PROBLEM REQUIREMENTS
Quote every line below exactly as it reads.

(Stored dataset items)
- - - -

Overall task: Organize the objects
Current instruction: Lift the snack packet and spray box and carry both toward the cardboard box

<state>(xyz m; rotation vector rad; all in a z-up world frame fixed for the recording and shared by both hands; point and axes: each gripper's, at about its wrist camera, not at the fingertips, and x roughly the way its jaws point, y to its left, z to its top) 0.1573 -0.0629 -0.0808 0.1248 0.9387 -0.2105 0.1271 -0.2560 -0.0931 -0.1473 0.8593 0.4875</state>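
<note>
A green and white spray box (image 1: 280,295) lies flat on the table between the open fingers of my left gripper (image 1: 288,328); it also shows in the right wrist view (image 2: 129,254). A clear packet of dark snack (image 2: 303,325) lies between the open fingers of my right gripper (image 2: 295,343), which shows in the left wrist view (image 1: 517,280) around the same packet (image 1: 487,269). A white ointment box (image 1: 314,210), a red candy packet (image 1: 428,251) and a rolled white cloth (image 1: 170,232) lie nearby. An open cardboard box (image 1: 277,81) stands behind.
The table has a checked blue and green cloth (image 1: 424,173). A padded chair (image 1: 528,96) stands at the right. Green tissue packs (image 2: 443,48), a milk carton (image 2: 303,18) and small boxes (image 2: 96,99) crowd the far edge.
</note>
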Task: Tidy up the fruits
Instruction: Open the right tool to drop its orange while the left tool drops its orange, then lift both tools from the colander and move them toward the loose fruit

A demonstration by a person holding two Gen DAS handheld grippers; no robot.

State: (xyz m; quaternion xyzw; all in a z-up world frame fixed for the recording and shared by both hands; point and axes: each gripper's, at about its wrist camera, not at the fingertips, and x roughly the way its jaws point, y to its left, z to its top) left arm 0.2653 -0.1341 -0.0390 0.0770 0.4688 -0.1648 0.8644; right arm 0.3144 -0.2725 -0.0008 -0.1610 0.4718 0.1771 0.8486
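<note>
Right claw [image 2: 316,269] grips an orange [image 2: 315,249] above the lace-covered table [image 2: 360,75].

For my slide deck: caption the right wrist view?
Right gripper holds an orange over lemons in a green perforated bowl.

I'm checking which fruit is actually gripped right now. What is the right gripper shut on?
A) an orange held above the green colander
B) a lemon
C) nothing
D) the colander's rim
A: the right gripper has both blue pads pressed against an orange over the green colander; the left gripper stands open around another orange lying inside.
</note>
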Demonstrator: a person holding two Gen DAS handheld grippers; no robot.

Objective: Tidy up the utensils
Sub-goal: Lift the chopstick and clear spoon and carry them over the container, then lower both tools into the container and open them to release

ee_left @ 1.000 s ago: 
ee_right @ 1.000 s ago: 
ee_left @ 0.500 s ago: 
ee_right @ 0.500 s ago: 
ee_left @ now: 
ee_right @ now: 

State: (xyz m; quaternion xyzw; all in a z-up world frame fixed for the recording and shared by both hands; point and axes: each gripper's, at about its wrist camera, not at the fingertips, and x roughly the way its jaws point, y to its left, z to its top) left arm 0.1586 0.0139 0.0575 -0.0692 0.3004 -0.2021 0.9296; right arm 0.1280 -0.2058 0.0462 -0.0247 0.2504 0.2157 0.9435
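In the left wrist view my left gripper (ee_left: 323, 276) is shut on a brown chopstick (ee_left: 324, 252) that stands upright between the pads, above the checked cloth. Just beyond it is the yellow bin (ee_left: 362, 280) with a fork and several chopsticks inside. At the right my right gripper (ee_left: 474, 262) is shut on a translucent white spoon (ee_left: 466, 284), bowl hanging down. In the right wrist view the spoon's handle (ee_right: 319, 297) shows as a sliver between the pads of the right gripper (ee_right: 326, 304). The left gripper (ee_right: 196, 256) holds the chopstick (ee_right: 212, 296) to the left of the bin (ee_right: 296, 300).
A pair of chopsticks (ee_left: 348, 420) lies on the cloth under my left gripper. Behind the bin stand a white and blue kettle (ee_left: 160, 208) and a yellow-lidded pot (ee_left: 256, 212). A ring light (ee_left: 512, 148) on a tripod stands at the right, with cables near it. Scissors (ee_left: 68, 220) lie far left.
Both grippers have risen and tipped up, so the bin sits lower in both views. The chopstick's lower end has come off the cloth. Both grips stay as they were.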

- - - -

YOUR RESPONSE
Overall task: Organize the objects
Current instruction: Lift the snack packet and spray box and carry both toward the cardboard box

<state>(xyz m; rotation vector rad; all in a z-up world frame fixed for the recording and shared by both hands; point and axes: each gripper's, at about its wrist camera, not at the fingertips, and x roughly the way its jaws point, y to its left, z to its top) 0.1573 -0.0629 -0.0808 0.1248 0.9387 -0.2105 0.1271 -0.2560 -0.0931 -0.1473 0.8593 0.4875</state>
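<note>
A green and white spray box (image 1: 280,295) lies flat on the table between the open fingers of my left gripper (image 1: 288,328); it also shows in the right wrist view (image 2: 129,254). A clear packet of dark snack (image 2: 303,325) lies between the open fingers of my right gripper (image 2: 295,343), which shows in the left wrist view (image 1: 517,280) around the same packet (image 1: 487,269). A white ointment box (image 1: 314,210), a red candy packet (image 1: 428,251) and a rolled white cloth (image 1: 170,232) lie nearby. An open cardboard box (image 1: 277,81) stands behind.
The table has a checked blue and green cloth (image 1: 424,173). A padded chair (image 1: 528,96) stands at the right. Green tissue packs (image 2: 443,48), a milk carton (image 2: 303,18) and small boxes (image 2: 96,99) crowd the far edge.
</note>
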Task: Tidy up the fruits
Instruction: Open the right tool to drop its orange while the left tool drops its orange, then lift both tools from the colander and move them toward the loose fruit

A demonstration by a person holding two Gen DAS handheld grippers; no robot.

State: (xyz m; quaternion xyzw; all in a z-up world frame fixed for the recording and shared by both hands; point and axes: each gripper's, at about its wrist camera, not at the fingertips, and x roughly the way its jaws point, y to its left, z to its top) left arm 0.2653 -0.1341 -0.0390 0.0770 0.4688 -0.1648 0.8644; right arm 0.3144 -0.2725 -0.0008 -0.1610 0.4718 0.1771 0.8486
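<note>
Right claw [image 2: 316,269] grips an orange [image 2: 315,249] above the lace-covered table [image 2: 360,75].

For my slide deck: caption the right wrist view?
Right gripper holds an orange over lemons in a green perforated bowl.

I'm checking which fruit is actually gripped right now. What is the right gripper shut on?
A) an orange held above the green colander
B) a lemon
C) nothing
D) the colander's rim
A: the right gripper has both blue pads pressed against an orange over the green colander; the left gripper stands open around another orange lying inside.
</note>
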Demonstrator: a person holding two Gen DAS handheld grippers; no robot.

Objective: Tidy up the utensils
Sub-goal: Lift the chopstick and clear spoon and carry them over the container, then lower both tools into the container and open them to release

ee_left @ 1.000 s ago: 
ee_right @ 1.000 s ago: 
ee_left @ 0.500 s ago: 
ee_right @ 0.500 s ago: 
ee_left @ now: 
ee_right @ now: 

State: (xyz m; quaternion xyzw; all in a z-up world frame fixed for the recording and shared by both hands; point and axes: each gripper's, at about its wrist camera, not at the fingertips, and x roughly the way its jaws point, y to its left, z to its top) left arm 0.1586 0.0139 0.0575 -0.0692 0.3004 -0.2021 0.9296; right arm 0.1280 -0.2058 0.0462 -0.0247 0.2504 0.2157 0.9435
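In the left wrist view my left gripper (ee_left: 323, 276) is shut on a brown chopstick (ee_left: 324, 252) that stands upright between the pads, above the checked cloth. Just beyond it is the yellow bin (ee_left: 362, 280) with a fork and several chopsticks inside. At the right my right gripper (ee_left: 474, 262) is shut on a translucent white spoon (ee_left: 466, 284), bowl hanging down. In the right wrist view the spoon's handle (ee_right: 319, 297) shows as a sliver between the pads of the right gripper (ee_right: 326, 304). The left gripper (ee_right: 196, 256) holds the chopstick (ee_right: 212, 296) to the left of the bin (ee_right: 296, 300).
A pair of chopsticks (ee_left: 348, 420) lies on the cloth under my left gripper. Behind the bin stand a white and blue kettle (ee_left: 160, 208) and a yellow-lidded pot (ee_left: 256, 212). A ring light (ee_left: 512, 148) on a tripod stands at the right, with cables near it. Scissors (ee_left: 68, 220) lie far left.
Both grippers have risen and tipped up, so the bin sits lower in both views. The chopstick's lower end has come off the cloth. Both grips stay as they were.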

This concludes the answer.